Working with Private Git Repositories using SSH¶
When working with remote Git repositories that are private, Bodywork will attempt to access them via SSH. For example, to setup SSH access for use with GitHub, see this article. This process will result in the creation of a private and public key-pair to use for authenticating with GitHub. The private key must be stored as a k8s secret in the project's namespace, using the following naming convention for the secret name and secret data key,
$ bodywork secret create \
--namespace=my-classification-product \
--name=ssh-github-private-key \
--data BODYWORK_GITHUB_SSH_PRIVATE_KEY=paste_your_private_key_here
When executing a workflow defined in a private Git repository, make sure to use the SSH protocol when specifying the git-repo-url
- e.g. use,
git@github.com:my-github-username/my-classification-product.git
As opposed to,
https://github.com/my-github-username/my-classification-product
Testing Workflows Locally¶
Workflows can be triggered locally from the command line, with the workflow-controller logs streamed to your terminal. In this mode of operation, the workflow controller is operating on your local machine, but it is still orchestrating containers on k8s remotely. It will still clone your project from the specified branch of the Bodywork project's Git repository, and delete it when finished.

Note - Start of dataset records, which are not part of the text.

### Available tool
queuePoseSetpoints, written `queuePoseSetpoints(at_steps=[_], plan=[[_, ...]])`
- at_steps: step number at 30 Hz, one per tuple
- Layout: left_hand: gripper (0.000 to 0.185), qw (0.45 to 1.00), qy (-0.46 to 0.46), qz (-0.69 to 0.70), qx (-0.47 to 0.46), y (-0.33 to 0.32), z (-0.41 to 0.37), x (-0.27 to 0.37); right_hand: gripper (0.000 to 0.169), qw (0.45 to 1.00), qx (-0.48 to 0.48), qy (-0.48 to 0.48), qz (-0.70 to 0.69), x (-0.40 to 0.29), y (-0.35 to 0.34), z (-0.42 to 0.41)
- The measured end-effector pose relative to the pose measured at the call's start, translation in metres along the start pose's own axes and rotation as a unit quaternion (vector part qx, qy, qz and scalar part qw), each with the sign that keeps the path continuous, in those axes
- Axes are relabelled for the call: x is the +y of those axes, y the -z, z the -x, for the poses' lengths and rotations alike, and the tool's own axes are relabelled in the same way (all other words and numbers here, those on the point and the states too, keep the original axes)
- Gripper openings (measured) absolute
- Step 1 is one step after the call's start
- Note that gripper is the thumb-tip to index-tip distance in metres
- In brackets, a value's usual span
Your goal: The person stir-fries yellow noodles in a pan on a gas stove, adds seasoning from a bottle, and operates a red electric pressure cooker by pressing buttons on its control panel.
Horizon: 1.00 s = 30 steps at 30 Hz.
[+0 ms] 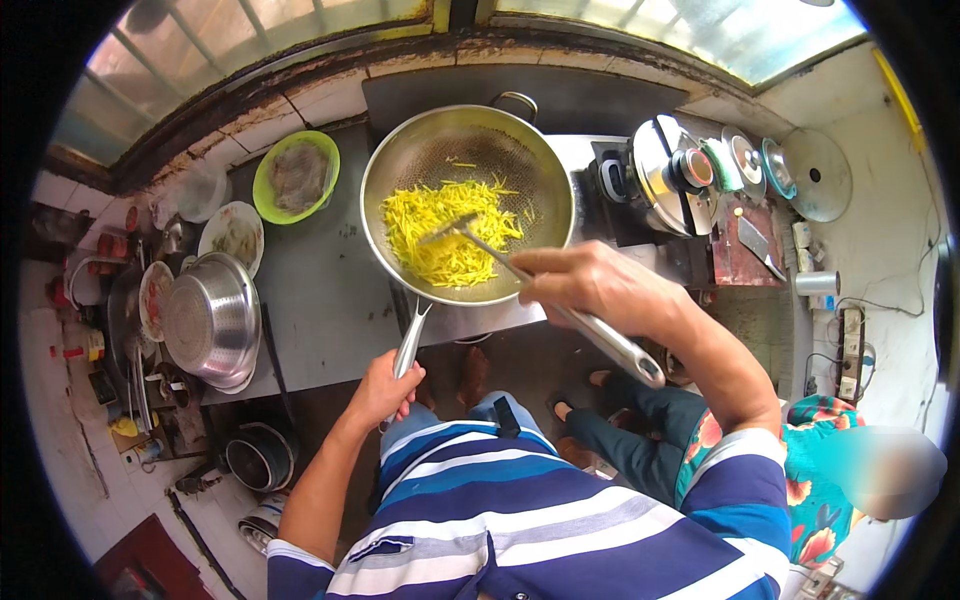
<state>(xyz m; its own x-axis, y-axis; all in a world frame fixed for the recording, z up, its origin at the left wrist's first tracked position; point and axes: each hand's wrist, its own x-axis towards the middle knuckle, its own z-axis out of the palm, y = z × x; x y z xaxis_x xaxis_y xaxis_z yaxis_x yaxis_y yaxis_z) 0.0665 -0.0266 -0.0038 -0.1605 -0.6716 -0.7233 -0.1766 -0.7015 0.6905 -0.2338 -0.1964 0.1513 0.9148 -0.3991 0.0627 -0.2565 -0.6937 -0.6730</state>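
Observation:
A large metal wok (540, 180) with a textured inner face stands on the stove in front of me. Thin yellow-green shreds of food (442, 259) lie in its lower part. My left hand (385, 391) grips the wok's steel handle (409, 337) on the near side. Above the wok's right near rim, my right hand (600, 289) is closed round the handle of a metal spatula (491, 251). The spatula's blade rests among the shreds; how deep it sits is hidden.
Left on the counter are a green bowl (330, 180), a plate (255, 247) and a perforated steel colander (214, 322). A lidded pot (652, 172) and a cleaver (757, 244) on a red board (724, 259) lie right. Another person (814, 480) is close at my right.

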Motion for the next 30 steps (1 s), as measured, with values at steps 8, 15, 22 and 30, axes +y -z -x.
queuePoseSetpoints(at_steps=[8,15,22,30], plan=[[0.022,1.000,-0.008,0.011,-0.016,-0.002,-0.003,-0.004,0.016,0.992,0.086,-0.056,0.067,0.047,-0.042,0.001],[0.022,0.999,-0.013,0.030,-0.017,0.000,-0.002,-0.008,0.019,0.860,0.400,-0.311,-0.053,0.069,-0.023,0.000],[0.022,0.999,-0.005,0.030,-0.027,0.002,-0.005,-0.010,0.025,0.821,0.407,-0.309,-0.253,0.093,-0.066,-0.019],[0.021,0.999,-0.006,0.020,-0.035,-0.001,-0.004,-0.006,0.023,0.728,0.512,-0.282,-0.359,0.120,-0.078,-0.011]])
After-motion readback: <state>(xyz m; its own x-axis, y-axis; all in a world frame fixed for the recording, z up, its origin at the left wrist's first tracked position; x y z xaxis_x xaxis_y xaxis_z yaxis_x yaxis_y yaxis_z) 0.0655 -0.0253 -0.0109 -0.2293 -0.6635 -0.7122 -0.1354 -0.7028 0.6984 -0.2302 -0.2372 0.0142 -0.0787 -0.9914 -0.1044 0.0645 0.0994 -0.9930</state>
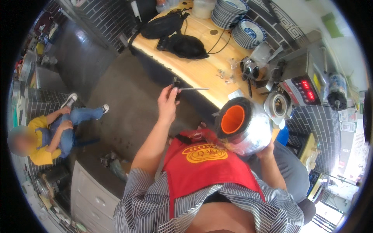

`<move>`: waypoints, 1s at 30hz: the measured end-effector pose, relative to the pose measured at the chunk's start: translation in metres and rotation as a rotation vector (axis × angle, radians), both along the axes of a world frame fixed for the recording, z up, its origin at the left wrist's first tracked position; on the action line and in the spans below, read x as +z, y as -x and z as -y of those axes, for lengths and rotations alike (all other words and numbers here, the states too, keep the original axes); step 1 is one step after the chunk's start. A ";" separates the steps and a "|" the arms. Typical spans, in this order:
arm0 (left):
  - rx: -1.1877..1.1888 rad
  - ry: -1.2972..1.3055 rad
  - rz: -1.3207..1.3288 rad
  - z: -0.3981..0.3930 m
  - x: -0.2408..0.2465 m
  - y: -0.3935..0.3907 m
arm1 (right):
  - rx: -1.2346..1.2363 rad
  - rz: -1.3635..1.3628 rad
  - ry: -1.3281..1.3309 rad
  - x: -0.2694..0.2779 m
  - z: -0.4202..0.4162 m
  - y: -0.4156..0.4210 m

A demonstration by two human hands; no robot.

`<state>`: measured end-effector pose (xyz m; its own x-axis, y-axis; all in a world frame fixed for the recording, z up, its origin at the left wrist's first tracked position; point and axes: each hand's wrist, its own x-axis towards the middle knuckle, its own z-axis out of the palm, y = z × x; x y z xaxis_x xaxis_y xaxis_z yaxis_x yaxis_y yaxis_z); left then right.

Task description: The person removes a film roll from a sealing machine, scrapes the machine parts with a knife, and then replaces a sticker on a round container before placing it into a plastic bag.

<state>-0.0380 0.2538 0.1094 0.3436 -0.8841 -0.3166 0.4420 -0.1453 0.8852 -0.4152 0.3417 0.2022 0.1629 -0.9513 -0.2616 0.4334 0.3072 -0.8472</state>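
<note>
In my left hand (168, 104) is a tool with a black crosswise handle and a thin metal shaft (194, 88), held over the floor just off the front edge of the wooden counter (186, 65). The shaft points right, towards the counter. My right hand (266, 150) supports a large roll of shiny clear film (256, 131) from its lower right side. An orange core (233, 119) within a black ring faces up and left on the roll. Part of the right hand's fingers is hidden behind the roll, which sits close against my red apron (204, 169).
Black bags (186, 46) and stacked patterned bowls (249, 33) occupy the counter. Small loose parts (224, 74) lie nearer its edge. A metal machine with a lit red display (304, 88) stands at right. A person (55, 134) sits at left, beyond a white drawer cabinet (93, 198).
</note>
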 end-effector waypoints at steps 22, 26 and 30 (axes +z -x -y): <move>0.058 -0.297 -0.210 0.147 -0.081 0.102 | -0.010 0.083 -0.107 -0.112 0.044 0.180; 0.088 -0.269 -0.178 0.142 -0.089 0.104 | 0.018 0.116 -0.131 -0.102 0.047 0.172; 0.149 -0.249 -0.253 0.144 -0.085 0.104 | 0.029 0.121 -0.142 -0.092 0.052 0.165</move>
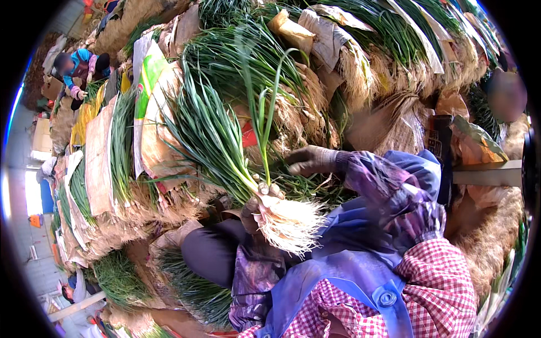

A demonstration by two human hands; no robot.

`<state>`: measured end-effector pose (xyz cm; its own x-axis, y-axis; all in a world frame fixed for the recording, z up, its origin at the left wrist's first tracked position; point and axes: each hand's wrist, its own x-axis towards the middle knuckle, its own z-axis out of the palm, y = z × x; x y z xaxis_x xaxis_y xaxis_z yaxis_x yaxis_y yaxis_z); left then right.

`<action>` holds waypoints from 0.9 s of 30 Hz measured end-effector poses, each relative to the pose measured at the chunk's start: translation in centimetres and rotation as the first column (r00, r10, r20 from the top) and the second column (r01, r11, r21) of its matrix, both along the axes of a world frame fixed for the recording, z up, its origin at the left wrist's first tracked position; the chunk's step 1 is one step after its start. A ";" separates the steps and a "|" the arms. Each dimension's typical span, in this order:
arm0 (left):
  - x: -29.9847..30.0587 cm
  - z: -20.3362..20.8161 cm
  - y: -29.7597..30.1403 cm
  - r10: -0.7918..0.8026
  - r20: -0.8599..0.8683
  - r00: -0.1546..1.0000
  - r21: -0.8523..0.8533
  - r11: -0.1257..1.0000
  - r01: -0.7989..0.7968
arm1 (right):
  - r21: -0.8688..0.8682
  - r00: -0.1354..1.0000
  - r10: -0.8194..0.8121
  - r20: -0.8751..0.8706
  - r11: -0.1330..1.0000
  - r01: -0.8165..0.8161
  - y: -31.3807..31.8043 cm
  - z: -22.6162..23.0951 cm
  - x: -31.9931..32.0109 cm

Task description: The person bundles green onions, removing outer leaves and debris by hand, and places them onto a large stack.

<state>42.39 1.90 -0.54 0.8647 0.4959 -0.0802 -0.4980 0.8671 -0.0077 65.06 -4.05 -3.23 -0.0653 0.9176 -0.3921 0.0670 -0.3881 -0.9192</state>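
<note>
My left hand [251, 217] is closed round the base of a bunch of green garlic [217, 132]. Its long leaves fan up and to the left, and pale stringy roots [290, 225] hang out to the right above my lap. One stalk [264, 121] stands upright apart from the others, its foot by the small white bulbs of the bunch. Just right of that stalk, my gloved right hand [311, 160] hovers over loose leaves with its fingers partly stretched and nothing visible in them. The left fingers are mostly hidden behind the bunch.
Stacked bundles [121, 146] of the same greens, wrapped in paper and sacking, line the left. More wrapped bundles [389, 39] lie across the back. One person [79, 70] works at the far left, another [507, 96] is at the right edge. A wooden beam [487, 173] juts in at right.
</note>
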 end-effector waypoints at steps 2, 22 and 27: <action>-0.3 -0.4 -0.2 0.050 -0.190 0.981 0.064 0.997 -0.038 | 0.053 0.923 -0.208 -0.325 0.970 0.237 1.8 2.4 -3.3; 1.3 0.0 0.2 0.178 -0.212 0.961 0.155 0.977 -0.147 | 0.484 0.677 -0.590 0.440 0.791 0.374 2.2 0.9 1.0; 1.2 2.0 -0.2 -0.014 -0.362 0.932 0.058 0.998 0.038 | -0.028 0.916 0.079 0.394 0.997 -0.074 -0.5 4.0 -4.8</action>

For the example project used throughout this user guide, the CLI command for triggering the workflow locally using the master
branch of the remote Git repository, would be as follows,
$ bodywork workflow \
--namespace=my-classification-product \
https://github.com/my-github-username/my-classification-product \
master
It is also possible to specify a branch from a local Git repository. A local version of the above example - this time using the dev
branch - could be as follows,
$ bodywork workflow \
--namespace=my-classification-product \
file:///absolute/path/to/my-classification-product \
dev
Testing Service Deployments¶
Service deployments are accessible via HTTP from within the cluster - they are not exposed to the public internet. To test a service from your local machine, you will need to start a local proxy server to enable access to your cluster. This can be achieved by issuing the following command,
$ kubectl proxy
Then in a new shell, you can use the curl
tool to test the service. For example, issuing,
$ curl http://localhost:8001/api/v1/namespaces/my-classification-product/services/my-classification-product--model-scoring-service/proxy \
--request POST \
--header "Content-Type: application/json" \
--data '{"x": 5.1, "y": 3.5}'
Should return the payload according to how you've defined your service in the executable Python module - e.g. in the model_scoring_app.py
file found within the model-scoring-service
stage's directory.
We have explicitly excluded from Bodywork's scope, the task of enabling access to services from requests originating outside the cluster. There exist multiple patterns that can achieve this - e.g. via load balancers or ingress controllers - and the choice will depend on your project's specific requirements. Please refer to the official Kubernetes documentation to learn more.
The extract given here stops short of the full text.